USPS spends about $1B/year running and maintaining vehicles. That's a terrible proxy (but the best I have) for what it takes to drive places and pick up things, and therefore what it would cost to move guns to storage/destruction. $1B / 312 (delivery days in the year) / 2 (residential vs commercial addresses) $1,602,564. It's a terrible and not a *good* proxy because guns are a lot heavier than letters or packages, take up more space, need more security, etc. And... USPS doesn't actually deliver to a lot of places where people live, and USPS can deliver to a lot of houses in a day, while an efficient team could probably only search two houses a day. My gut says $3M (double the above) is pretty damn low, it wouldn't surprise me if it would be 10 times that. (but we're still talking millions here, not billions, so maybe that element isn't significant)
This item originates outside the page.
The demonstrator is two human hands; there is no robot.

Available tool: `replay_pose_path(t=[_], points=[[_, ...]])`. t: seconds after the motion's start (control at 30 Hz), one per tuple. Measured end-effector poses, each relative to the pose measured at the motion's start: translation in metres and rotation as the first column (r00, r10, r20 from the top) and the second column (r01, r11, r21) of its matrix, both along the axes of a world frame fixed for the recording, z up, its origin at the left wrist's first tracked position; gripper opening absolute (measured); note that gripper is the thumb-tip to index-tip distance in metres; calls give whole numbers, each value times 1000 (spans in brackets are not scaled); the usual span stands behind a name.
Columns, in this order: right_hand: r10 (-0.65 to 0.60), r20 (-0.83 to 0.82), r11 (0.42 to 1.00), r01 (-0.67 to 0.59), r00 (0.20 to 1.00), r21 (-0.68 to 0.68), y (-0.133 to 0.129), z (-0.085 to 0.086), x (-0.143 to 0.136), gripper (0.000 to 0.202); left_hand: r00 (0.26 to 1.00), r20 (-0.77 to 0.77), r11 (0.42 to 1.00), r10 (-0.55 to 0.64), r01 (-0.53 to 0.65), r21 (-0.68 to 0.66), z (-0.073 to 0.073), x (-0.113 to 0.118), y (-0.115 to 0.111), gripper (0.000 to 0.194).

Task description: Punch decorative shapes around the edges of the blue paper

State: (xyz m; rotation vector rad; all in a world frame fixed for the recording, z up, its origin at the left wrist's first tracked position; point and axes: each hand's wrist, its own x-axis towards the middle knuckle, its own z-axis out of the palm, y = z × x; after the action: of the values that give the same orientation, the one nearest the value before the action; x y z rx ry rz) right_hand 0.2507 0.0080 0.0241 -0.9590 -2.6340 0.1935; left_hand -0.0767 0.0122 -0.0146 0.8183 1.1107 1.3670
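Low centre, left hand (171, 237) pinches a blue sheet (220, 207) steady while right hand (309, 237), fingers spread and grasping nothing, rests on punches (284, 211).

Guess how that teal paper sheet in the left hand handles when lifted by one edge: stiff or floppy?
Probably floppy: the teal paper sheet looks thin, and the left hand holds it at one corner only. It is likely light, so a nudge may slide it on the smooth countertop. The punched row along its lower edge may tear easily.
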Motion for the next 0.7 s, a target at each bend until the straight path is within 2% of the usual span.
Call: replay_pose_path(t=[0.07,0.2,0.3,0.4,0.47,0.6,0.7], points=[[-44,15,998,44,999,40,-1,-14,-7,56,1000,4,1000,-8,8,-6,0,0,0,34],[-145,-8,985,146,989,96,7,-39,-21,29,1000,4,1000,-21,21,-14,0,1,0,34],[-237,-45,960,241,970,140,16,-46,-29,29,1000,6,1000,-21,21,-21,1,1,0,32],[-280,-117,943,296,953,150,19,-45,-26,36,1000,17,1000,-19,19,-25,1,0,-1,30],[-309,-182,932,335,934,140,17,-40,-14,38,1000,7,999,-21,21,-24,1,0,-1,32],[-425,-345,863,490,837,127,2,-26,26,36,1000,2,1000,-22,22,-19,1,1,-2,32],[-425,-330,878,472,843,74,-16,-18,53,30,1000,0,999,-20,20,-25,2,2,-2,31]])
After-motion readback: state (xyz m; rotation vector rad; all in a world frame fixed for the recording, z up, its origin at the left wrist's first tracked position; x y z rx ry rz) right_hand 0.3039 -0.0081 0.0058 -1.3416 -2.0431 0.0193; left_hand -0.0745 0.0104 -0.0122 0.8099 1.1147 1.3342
If you assume $3/gun for storing, destroying, and security of confiscated guns (probably doable in bulk if you don't care about preserving anything) that's another $Billion.
$612 Billion.
One thing this doesn't take into account is the reality that people will hide guns at work, in storage units, in the woods, buried in their back yards, in the attic, etc. so searching will take a lot longer, and won't be anywhere 100% effective.
It also doesn't take into account the value of all the gun-specific stuff that the .gov would have to pay for that isn't strictly guns. e.g.: anyone who has invested into reloading equipment or shooting gear that can't be used for anything else (like a hardback highpower coat) that stuff is *completely useless* without the guns, and therefore any reasonable buyback would include all the shooting specific gear. (Let's just assume that reasonable is something that people who advocate for "reasonable gun control" actually want, har har...)
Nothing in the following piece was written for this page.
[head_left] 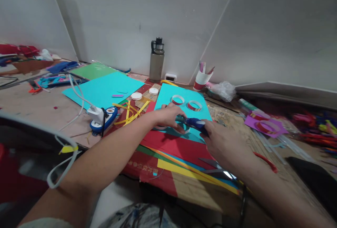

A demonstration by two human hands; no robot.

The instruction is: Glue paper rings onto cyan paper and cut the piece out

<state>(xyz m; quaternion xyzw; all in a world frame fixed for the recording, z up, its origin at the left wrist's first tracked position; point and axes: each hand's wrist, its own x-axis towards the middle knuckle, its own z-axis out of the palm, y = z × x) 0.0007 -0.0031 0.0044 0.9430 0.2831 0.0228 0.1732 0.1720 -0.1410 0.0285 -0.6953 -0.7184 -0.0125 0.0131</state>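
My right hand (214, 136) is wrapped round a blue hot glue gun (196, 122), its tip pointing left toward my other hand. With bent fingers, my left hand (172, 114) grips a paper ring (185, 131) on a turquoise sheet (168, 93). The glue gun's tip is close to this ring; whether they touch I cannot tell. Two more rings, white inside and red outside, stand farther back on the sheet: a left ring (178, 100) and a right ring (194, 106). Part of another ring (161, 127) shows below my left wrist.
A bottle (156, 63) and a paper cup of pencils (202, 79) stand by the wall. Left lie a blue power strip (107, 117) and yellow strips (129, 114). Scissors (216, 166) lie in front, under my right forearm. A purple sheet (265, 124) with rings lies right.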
so, now you're faced with the number $612 Billion.
Say you had $612B to spend on something, what's the most effective way to spend it to increase the quality of life in the US? Road projects? A million new teachers for 10 years? Driver's ed? Renewable energy?
Or another way to look at it: You have a shortfall of $612B for something you think is really important. What're you going to cut? Education? Defense? NEA? EPA? BATF? (they won't be necessary anymore, right?) National Park funding? Educational grants?
Or are you going to increase taxes?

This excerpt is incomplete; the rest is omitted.